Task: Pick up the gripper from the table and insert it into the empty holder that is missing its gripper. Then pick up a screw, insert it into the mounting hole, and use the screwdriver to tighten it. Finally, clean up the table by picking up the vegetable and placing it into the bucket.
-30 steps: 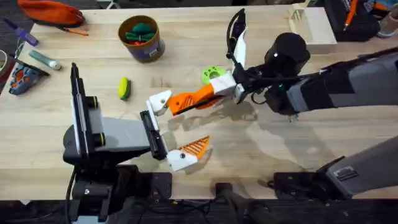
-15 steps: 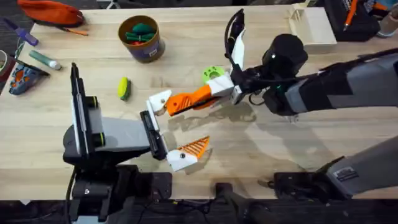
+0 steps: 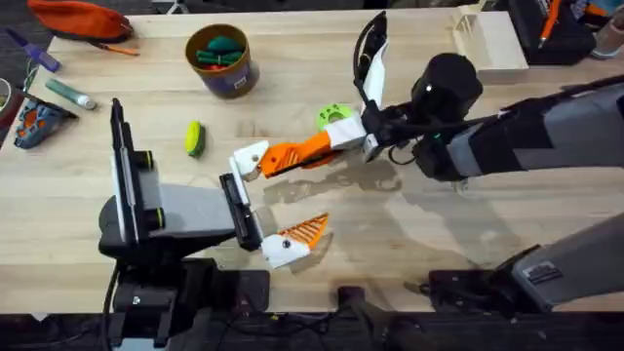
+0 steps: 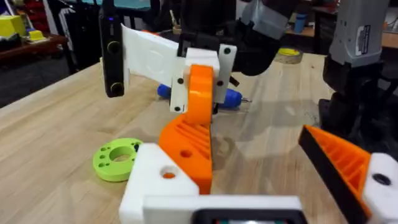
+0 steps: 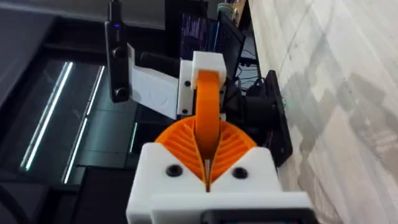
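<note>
Even, bright indoor light over a pale wooden table (image 3: 439, 244), sharp overhead and softer in the wrist views.

From overhead the light falls from above and soft, short shadows lie on the wood beside the right arm (image 3: 517, 136) and under the orange gripper (image 3: 297, 154); no hard glare. The left wrist view keeps the green disc (image 4: 118, 159) and the near orange ribs crisp, while the room behind blurs. The right wrist view is dim on one side, with pale light streaks (image 5: 46, 118) on a dark reflecting surface, and the wood grain looks stretched toward the edge.
</note>
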Tool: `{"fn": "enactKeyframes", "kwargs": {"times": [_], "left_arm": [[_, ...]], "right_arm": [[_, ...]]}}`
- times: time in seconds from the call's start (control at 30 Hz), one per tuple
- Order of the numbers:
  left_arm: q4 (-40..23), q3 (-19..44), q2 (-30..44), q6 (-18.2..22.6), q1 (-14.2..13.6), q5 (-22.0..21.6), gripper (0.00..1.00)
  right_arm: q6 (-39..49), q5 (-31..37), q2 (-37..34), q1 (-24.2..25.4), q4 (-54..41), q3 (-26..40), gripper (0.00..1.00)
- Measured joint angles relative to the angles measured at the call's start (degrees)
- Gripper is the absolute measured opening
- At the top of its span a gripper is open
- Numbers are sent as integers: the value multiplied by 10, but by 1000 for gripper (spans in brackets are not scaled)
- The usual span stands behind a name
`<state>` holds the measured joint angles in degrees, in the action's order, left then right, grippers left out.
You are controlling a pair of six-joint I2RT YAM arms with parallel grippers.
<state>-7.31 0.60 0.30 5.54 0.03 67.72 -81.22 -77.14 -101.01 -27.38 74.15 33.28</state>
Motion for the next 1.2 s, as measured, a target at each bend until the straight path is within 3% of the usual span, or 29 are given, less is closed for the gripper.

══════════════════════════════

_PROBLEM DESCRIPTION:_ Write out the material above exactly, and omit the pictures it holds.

_RESPONSE:_
Task: Pick up the gripper from the table and insert it into the empty holder that is missing its gripper. Then pick up a screw, insert it into the mounting hole, and use the screwdriver to tighten it. Finally, clean up the table by picking up the vegetable and placing it into the bucket.
-30 steps: 
-15 steps: 
+0 steps: 
+0 steps: 
+0 steps: 
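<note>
Even, bright indoor light over a pale wooden table (image 3: 439, 244), sharp overhead and softer in the wrist views.

From overhead the light falls from above and soft, short shadows lie on the wood beside the right arm (image 3: 517, 136) and under the orange gripper (image 3: 297, 154); no hard glare. The left wrist view keeps the green disc (image 4: 118, 159) and the near orange ribs crisp, while the room behind blurs. The right wrist view is dim on one side, with pale light streaks (image 5: 46, 118) on a dark reflecting surface, and the wood grain looks stretched toward the edge.
</note>
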Tool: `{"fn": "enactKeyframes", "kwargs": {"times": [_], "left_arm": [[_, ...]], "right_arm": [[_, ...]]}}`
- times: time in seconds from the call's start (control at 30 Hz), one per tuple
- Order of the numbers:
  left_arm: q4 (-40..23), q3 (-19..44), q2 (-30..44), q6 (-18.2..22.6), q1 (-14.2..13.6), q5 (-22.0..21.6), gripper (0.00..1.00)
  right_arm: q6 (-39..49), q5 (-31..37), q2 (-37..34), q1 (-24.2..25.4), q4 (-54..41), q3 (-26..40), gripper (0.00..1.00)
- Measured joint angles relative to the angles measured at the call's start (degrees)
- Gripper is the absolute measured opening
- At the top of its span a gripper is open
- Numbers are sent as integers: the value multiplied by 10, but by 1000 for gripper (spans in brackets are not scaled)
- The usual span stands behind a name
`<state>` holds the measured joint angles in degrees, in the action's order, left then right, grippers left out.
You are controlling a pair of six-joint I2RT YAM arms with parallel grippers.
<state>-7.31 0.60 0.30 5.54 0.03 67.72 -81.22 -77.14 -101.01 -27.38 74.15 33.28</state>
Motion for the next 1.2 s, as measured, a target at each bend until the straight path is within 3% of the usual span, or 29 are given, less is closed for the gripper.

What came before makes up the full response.